# Displaying camera settings in images



## Alexander Mavrogordato (Dec 11, 2019)

I have to make a presentation of a series of images and wish to display on the projected image the relevant camera settings: lens, focal length, shutter speed, aperture and ISO. Cannot find any instructions. Can someone help? Many thanks!


----------



## Johan Elzenga (Dec 11, 2019)

You can add a text field to the presentation, and fill that text field with the metadata you mention. Adding overlays to slides in Lightroom Classic


----------



## Alexander Mavrogordato (Dec 11, 2019)

Thanks! I'll try it.


----------



## Califdan (Dec 14, 2019)

I just take screen shots of the image while in  Loupe view with the information block showing (I configured the information block to show shooting info).  Then save the screen shots as a jpeg's.


----------



## Johan Elzenga (Dec 14, 2019)

Califdan said:


> I just take screen shots of the image while in  Loupe view with the information block showing (I configured the information block to show shooting info).  Then save the screen shots as a jpeg's.


Why would you do that? Using a screenshot limits the quality of your presentation to the current screen size. If you do not have a 4K screen with your computer, but you do want to show the slide show on a 4K television, it will look bad. There is also no need. Lightroom offers perfect options to add the information in the slide  show. In fact it offers many more options, because you can also choose _where_ to display that information, you can combine EXIF data with custom text, and you can add as many text fields as you want. A screenshot will always show it in the upper left corner of the image, is limited to the three lines that the overlay offers, doesn't give you any text formatting options, and you can't use custom text as all.


----------



## Califdan (Dec 14, 2019)

Depends on the intended use of the information.  I typically use such screen shots for blog posts , magazine articles and tutorial PDF documents so the screen resolution is more than adequate for those purposes.


----------



## Johan Elzenga (Dec 14, 2019)

Califdan said:


> Depends on the intended use of the information.  I typically use such screen shots for blog posts , magazine articles and tutorial PDF documents so the screen resolution is more than adequate for those purposes.


Sure, but the OP is talking about a presentation, so I assume he wants to make a slide show in the slide show module.
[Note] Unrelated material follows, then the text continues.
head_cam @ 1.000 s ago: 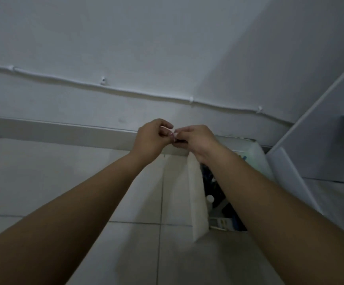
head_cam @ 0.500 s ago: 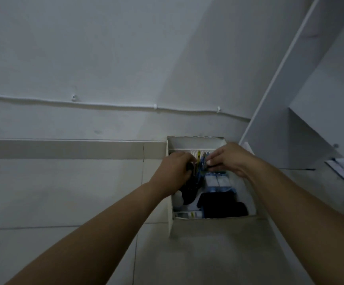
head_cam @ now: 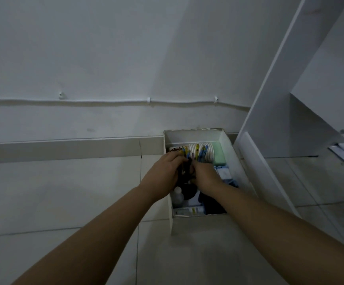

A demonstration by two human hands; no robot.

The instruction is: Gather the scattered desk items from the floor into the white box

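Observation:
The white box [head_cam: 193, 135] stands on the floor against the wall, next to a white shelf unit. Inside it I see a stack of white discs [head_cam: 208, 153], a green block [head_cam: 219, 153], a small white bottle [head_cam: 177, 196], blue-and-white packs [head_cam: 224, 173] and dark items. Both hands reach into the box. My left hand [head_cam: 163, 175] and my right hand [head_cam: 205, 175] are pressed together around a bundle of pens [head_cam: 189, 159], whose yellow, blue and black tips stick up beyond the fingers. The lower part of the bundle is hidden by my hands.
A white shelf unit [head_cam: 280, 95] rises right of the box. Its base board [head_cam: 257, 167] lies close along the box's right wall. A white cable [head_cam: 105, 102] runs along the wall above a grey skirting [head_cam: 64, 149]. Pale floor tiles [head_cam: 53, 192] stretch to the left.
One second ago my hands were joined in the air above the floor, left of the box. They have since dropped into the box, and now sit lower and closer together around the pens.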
And even if you only want to use the images for the purpose you mention, you could still consider that switching to the slide show module and making your screenshot from there gives you all the extra options I mentioned over making a screenshot of loupe view.


----------



## Califdan (Dec 14, 2019)

"presentation" is ambiguous.  Agree if it's a projected presentation.   I give presentations on my laptop screen for which the screen shots are just fine in most cases - for example when talking about DOF or motion blur or composition.


----------



## Woodbutcher (Dec 17, 2019)

Alexander Mavrogordato said:


> I have to make a presentation of a series of images and wish to display on the projected image the relevant camera settings: lens, focal length, shutter speed, aperture and ISO. Cannot find any instructions. Can someone help? Many thanks!



I used this site to create the images I needed for a recent presentation.  ExifShot — what and how on photography, beautifully.


----------